You will get the Upper Hand.

BEAUTlFUL · 20/06/2008 22:37

Chats and talking-tos are very weakk, when you really think about it. "You hurt me so I'm going to be visibly upset for hours till I let you cheer me up".

Bleugh.

Stay, or leave if you've had enough. Don't blather on about whether he might fancy someone else better than you, fgs. That is just a massive, "Do you love me cos I'm insane about you?

BEAUTlFUL · 20/06/2008 22:40

"All i know is I am not putting up with this anymore and will be talking with him tomorrow "

Oooh, tremble. She's going to be talking to me tomorrow. A chat! The Ultimate Punishment!

See what I mean? It's completely pointless. You get to look needy, he gets to be centre of attention. DON'T DO IT.

Ishouldknowbetter · 20/06/2008 22:41

I now I should say nothing as previuosly he will do the "feeling sorry for myself" routine and say I know I need to stop drinking so much.

Then it will be "I want to do it for you and the kids"

He will probably have a few tears but have learnt that's probably coming from the hangover and feeling down and like shit.

OP posts:
Rachmumoftwo · 20/06/2008 22:42

I bet he doesn't see the first marriage as the fun one, and yours as boring and full of responsibility.
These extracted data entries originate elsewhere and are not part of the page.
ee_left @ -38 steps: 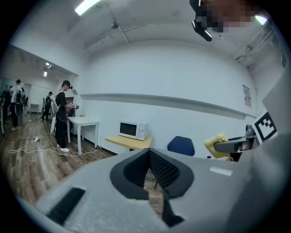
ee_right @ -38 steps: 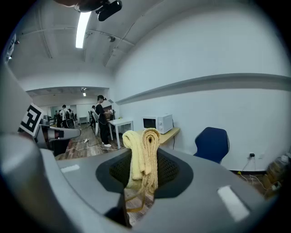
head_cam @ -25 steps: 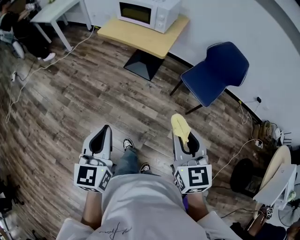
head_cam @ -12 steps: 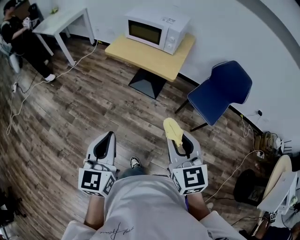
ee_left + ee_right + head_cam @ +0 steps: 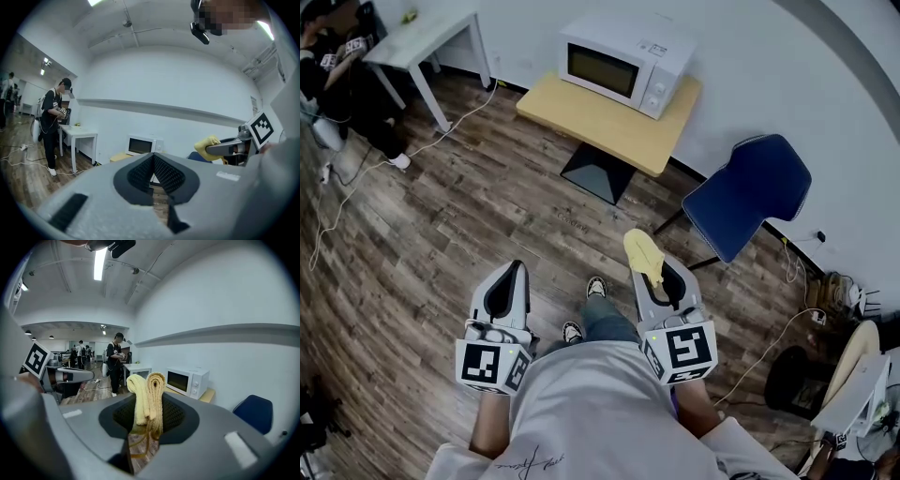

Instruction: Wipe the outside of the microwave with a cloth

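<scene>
A white microwave stands on a small light-wood table against the far wall, well ahead of both grippers. My right gripper is shut on a folded yellow cloth that sticks out past its tips. In the right gripper view the cloth stands between the jaws, with the microwave beyond it. My left gripper is shut and holds nothing. In the left gripper view the jaws meet at the left gripper's tip, with the microwave far behind.
A blue chair stands right of the table. At the far left are a white desk and a person. Cables trail over the wood floor. Gear and a black bin crowd the right wall.
The view has moved toward the microwave, which now sits lower and larger in the head view. Both grippers keep their places in front of the body, cloth still held.
</scene>
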The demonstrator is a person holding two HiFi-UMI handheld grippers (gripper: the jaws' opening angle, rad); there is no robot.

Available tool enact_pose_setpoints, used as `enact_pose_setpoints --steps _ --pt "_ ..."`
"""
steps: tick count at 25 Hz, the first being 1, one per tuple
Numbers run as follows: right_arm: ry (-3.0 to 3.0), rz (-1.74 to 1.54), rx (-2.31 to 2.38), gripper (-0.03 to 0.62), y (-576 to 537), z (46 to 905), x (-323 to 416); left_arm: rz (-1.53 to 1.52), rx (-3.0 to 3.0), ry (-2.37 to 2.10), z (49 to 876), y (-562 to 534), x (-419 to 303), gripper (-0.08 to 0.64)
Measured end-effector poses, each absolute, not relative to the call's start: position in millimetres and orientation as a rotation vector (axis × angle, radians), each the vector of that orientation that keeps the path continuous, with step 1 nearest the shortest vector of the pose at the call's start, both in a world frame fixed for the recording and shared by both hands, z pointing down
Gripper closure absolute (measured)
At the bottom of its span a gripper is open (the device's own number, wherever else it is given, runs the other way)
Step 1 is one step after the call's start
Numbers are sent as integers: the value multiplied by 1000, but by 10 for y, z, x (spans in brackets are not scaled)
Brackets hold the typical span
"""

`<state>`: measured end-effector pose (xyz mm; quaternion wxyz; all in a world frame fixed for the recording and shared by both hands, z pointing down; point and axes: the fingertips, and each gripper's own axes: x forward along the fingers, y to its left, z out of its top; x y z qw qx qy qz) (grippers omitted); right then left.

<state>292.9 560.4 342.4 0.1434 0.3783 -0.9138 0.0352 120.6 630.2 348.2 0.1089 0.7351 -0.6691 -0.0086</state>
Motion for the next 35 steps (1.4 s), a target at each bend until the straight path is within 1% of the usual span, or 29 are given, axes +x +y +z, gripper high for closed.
enact_pose_setpoints --steps 4,8,17,21,26,35 --pt "-2630 116 1080 485 5285 3477 2810 -8 2154 -1939 3609 6055 1159 568" --pt "-2663 72 1047 485 4734 3484 2595 -14 2166 -1907 3652 5567 1072 568" --pt "-2721 98 900 485 3314 3538 1981 -31 2295 -1823 3425 3841 874 568" --pt "-2712 170 899 485 2586 3578 1890 -60 2307 -1773 3411 3032 789 569" --pt "-2715 157 944 485 1793 3540 1856 -38 2343 -1712 3426 2175 766 569" --pt "-2784 428 795 485 1201 3600 1830 19 2378 -1613 3476 1204 928 568"
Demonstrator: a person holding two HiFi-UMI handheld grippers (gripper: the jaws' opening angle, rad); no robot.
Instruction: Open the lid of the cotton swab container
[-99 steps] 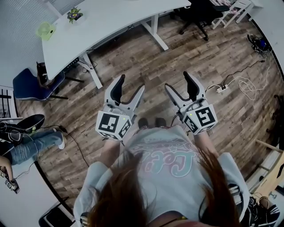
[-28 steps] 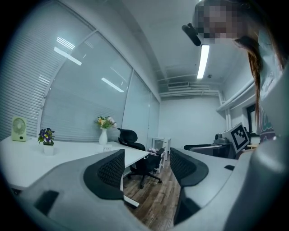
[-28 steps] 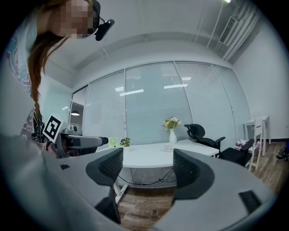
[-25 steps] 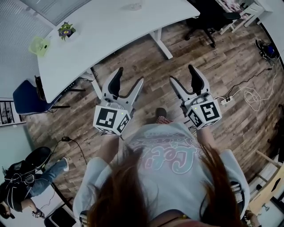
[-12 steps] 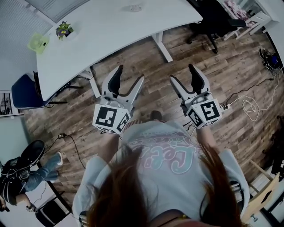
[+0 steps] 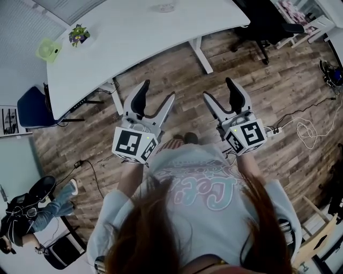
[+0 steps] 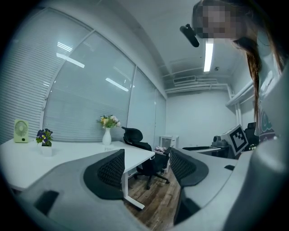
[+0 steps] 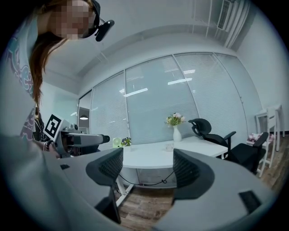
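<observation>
Both grippers are held in the air at waist height over the wooden floor, short of a white table (image 6: 144, 32). My left gripper (image 6: 156, 96) (image 7: 146, 169) is open with nothing between its pads. My right gripper (image 6: 220, 93) (image 8: 146, 169) is open and empty too. A small clear container (image 6: 163, 7) (image 8: 169, 146) stands at the table's far edge, near a white vase of flowers (image 8: 176, 127) (image 7: 107, 131). It is too small to tell whether it holds cotton swabs or whether its lid is on.
A green fan (image 6: 47, 49) and a small potted plant (image 6: 79, 35) sit at the table's left end. A black office chair (image 6: 257, 21) stands at the right, a blue chair (image 6: 32, 107) at the left. Cables (image 6: 305, 128) lie on the floor. Another person (image 6: 32, 208) sits at lower left.
The view has shifted as the person stepped across the floor, and the table now lies a little nearer and further right. Both grippers keep the same open pose.
</observation>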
This is the marriage he is in, the one with a faithful loving partner and beautiful children. He is probably not even the same person he was then. You two share so much more than he ever did with the first wife, so I would let him have an evening drinking and try not to worry. He may even be celebrating in his own way, being out of a crappy marriage with an unfaithful wife.

BEAUTlFUL · 20/06/2008 22:45

I thought he only drank annually? Is he a big boozer?

Honestly, you are far, far too good to be wasting a Friday night worrying if a moody drinker likes his ex (who cheated on him cos he was so dull) more than you.

What do you like doing? When Sir DrinksaLot isn't around? Do you have unfulfilled ambitions?

dittany · 20/06/2008 22:46

This reply has been deleted

Message withdrawn at poster's request.

BEAUTlFUL · 20/06/2008 22:48

You have a far stronger marriage than he did with his 1st wife. No question. There's was a Starter Marriage. If you can break this Mummy/Bad Boy pattern, you'll like it much more.

Ishouldknowbetter · 20/06/2008 22:48

Reading that back it does sound a bit lame like I am talking about a child.

In effect he is a child,he feels like my 3rd child and you are right I am needy and he knows it.

I have had problems in the past with anxiety and agrophobia but have moved on quite a lot since those days.

I feel more hurt that today we had a meeting re my DS's SN at school and he had no respect for me to come home tonight knowing how upset I was this morning.

OP posts:
Ishouldknowbetter · 20/06/2008 22:57

He is a big boozer and does'nt knw when to stop.

Fine in the early days but with having 2 children now definetly not what I want them growing up with.

I know he adores the children and yes being in a faithful marroage means a lot to him.

I actually wanted to be a social worker but that never happened.
Worked as a nurse for a few years before meeting DH and did some councilling for awhile.

Stonehenge sounds goos ,that would really pee him off.

Not sure if it is too late to break the mummy/ bad boy patter.

Heis in his 40's now,this is it I think.

OP posts:
BEAUTlFUL · 20/06/2008 22:57

I hope you get angry with him. I'd bet you don't, though. I bet you go a bit silently-suffering. The puppy-dog eyes, the trembly lip, the depressed shoulders, etc.

Better to get angry with them. Firm, no bullshit, "I don't like that, stop doing it". They love that, it's exhilarating.

You know how kids are ore affectionate towards you when you don't let tham get away with anything? Be like that with him.

Ishouldknowbetter · 20/06/2008 23:00

Will definetly be angry ,in fact sometimes like tonight when he was swearing at me I could hit him.

I know not the thing to do but he gets me so angry at how stupid he behaves and I want to drum it into him.

OP posts:
BEAUTlFUL · 20/06/2008 23:01

You can definitely break this pattern, definitely. It doesn't matter how old he is, this isn't a character trait, it's just a dynamic between you two.

You just need to get some perspective on him, and not be so scared that he'll leave. He's not going to leave. He needs you. Properly.